One thing I have noticed is elapsed query time is often better when running 
without replica's.  Still see slow start up on random access where no activity 
has taken place for 2minutes or more.


Cloud was designed some time ago by design architects and under Solr 5.4.1 has 
been running perfectly fine.  This is in use 24/7 so I can't test what it is 
like when idle.  I can only assume at the time the 4 nodes per server was to 
leverage the 4 CPU's allocated to each machine.  This setup has 16gb system RAM 
for each server so half of what the new cloud has.
This contains confidential information so we host in our own datacentres and 
therefore can not make use of datadoghq.


-Original Message-
From: Jan Høydahl  
Sent: 02 December 2022 18:47
To: users@solr.apache.org
Subject: Re: Solr 9.1 performance

WARNING: This email originated from outside of NHS Wales. Do not open links or 
attachments unless you know the content is safe.


What I'm saying is that 9.1 includes a workaround for the cache issues, see 
https://github.com/apache/solr/blob/releases/solr/9.1.0/solr/bin/solr#L2246-L2250
You may want to try to disable this workaround to see if it helps with the 
performance of your system. Alternatively try with JDK11, which does not 
trigger the workaround.

But it is just a blind shot, your issues may stem from something else, and we'd 
need much more details on your setup, config, physical RAM, heap etc.
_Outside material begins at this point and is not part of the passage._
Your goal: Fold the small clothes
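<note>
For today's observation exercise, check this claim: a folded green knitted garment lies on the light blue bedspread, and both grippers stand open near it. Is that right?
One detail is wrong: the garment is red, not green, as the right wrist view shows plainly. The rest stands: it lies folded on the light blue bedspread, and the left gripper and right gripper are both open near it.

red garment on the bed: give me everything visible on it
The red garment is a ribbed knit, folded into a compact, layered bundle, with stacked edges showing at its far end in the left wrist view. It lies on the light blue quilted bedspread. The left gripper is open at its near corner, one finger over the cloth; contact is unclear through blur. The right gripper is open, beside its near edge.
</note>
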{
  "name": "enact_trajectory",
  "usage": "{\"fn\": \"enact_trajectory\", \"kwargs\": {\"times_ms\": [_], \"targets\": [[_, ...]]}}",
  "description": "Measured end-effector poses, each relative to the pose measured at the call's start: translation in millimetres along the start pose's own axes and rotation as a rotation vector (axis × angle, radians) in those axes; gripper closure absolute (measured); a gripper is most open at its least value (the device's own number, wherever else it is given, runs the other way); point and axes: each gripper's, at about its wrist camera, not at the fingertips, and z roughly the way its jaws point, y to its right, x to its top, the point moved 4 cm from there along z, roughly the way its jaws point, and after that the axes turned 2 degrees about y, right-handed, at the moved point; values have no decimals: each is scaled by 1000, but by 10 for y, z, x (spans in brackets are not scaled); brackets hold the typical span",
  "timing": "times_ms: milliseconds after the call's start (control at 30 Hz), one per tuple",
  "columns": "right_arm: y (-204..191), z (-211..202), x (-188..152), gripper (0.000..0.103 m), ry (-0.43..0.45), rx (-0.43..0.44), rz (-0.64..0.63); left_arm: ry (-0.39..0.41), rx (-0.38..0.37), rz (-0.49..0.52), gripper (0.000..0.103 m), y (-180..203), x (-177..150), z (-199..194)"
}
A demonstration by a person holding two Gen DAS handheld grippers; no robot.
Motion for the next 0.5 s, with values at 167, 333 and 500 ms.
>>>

I would like to question the decision of running 4 solr nodes on the same 
server. Have you tried instead to run one solr process per server, keeping 12 
shards and 2 replicas?
If you enable affinity placement plugin and tag each node with data-center id 
and hostname, then solr will place the shards/replicas evenly across all 6 
servers.

Finally, add some observability to your cluster to learn what is actually going 
on. You can e.g. use Datadog 
 or another cloud 
provider to quickly get started. It will help you discover what is happening in 
your cluster.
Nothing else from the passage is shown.